I posted above thinking deer hunting but for just wandering in the woods and shooting a squirrel or rabbit or just shooting a tree a attacking stray dog or a coyote is awful hard to beat my Rugar single six with the 22Mag cylinder installed.

The 22LR cylinder installed is a very nice can killer, be it pork N beans with honey can, or a little 10oz tomato soup can.
Still will take out squirrels, rabbit, ***** and slow into every thing pussom.

If you think you may incounter a freezer deer a 357 Rugar black hawk is also a handy quick pointing fire arm.

But as I said I took it to mean for deer hunting.

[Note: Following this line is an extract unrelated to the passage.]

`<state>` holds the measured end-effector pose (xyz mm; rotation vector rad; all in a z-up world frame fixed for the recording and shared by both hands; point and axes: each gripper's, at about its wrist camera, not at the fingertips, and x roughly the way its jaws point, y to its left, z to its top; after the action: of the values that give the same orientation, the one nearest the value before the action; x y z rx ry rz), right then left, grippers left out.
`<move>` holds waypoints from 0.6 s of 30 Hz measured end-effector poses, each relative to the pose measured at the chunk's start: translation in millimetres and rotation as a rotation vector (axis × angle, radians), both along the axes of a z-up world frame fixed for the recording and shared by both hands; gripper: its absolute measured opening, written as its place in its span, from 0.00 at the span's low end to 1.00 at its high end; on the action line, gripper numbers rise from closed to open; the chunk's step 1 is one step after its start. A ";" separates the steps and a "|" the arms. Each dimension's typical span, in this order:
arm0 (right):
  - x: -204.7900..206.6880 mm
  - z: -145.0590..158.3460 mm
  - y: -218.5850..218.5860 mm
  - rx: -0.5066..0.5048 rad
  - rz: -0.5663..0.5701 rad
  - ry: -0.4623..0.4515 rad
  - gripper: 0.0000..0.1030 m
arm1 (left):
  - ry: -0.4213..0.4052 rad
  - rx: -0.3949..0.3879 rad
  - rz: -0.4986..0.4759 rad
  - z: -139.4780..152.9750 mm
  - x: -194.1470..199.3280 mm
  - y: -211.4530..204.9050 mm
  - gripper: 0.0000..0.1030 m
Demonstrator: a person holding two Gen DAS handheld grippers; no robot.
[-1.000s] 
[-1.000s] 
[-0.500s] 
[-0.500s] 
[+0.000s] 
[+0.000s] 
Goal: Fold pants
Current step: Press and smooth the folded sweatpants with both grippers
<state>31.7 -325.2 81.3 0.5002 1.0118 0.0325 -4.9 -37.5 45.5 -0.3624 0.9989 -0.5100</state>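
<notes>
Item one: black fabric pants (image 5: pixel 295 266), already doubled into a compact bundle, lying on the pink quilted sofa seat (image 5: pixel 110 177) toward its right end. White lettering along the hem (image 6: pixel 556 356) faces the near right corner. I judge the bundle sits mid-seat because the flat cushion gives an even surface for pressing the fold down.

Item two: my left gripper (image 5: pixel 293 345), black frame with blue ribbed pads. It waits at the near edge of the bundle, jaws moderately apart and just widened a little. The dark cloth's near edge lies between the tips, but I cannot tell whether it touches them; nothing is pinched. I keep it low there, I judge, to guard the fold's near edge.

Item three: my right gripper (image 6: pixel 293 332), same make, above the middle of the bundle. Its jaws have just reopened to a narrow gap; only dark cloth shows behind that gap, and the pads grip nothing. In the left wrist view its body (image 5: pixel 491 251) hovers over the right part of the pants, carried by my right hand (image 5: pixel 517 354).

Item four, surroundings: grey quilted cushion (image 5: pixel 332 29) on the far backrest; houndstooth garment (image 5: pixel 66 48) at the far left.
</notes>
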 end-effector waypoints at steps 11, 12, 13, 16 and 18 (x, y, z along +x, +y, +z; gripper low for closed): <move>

I much perfur my Rugar 77- 220 swift for coyoytes with wind speed under 15 MPH. the Remington 700 in 243 for wind over 15 MPH.

 Al


----------



## GREENCOUNTYPETE

it can mean anything , deer hunting , coyote , squirrel ect 

in thinking utility I was thinking of an it can do nearly everything from deer to coyote , hogs if you have them , bear if your worried about them,a kills what needs killing gun.
even though deer season is just a few weeks of the year in many places something that could legally kill deer was in my thoughts
it does depend on the location and laws , in the south deer season is months long , but the deer are also small typically.


----------



## GREENCOUNTYPETE

a shotgun definitely can fill the role and often is the least expensive option
one of the issues with shotguns is length , while the chronograph results don't show a huge loss between a 20 and 26 inch barrel the number of 20 inch barrels with a choke other than improved cylinder is pathetically small and largely limited to turkey specialty guns and youth guns.

I have to admit I seriously considered several times buying a 20ga 870 youth 21 inch vent rib barrel then mounting a replacement butt stock.
it seemed sort of ridiculous to pay for a new gun then pay for a new stock to make what I wanted , because it seemed so few 24 and shorter barrel shotguns exist in anything but a youth gun.
then I happened into very well priced Mossberg's to fill my want well enough I got the 2 guns for just a touch more than what the rem youth 20 ga and new stock would have cost me.

shotguns are definitely a compromise on range and I don't reload for them there is not great savings to reload for them any more so it is all purchased ammo.


----------



## JJ Grandits

If I was living in an area full of open spaces a rifle would be the ticket. But here is WNY cover is pretty thick. Even with a cylinder bore it fits my needs. With slugs it is absolute dead nuts at 50 yds. It has taken more deer, rabbit, squirrel, grouse and woodcock than I can count. If the poop hits the fan #4 buckshot speaks with extreme authority.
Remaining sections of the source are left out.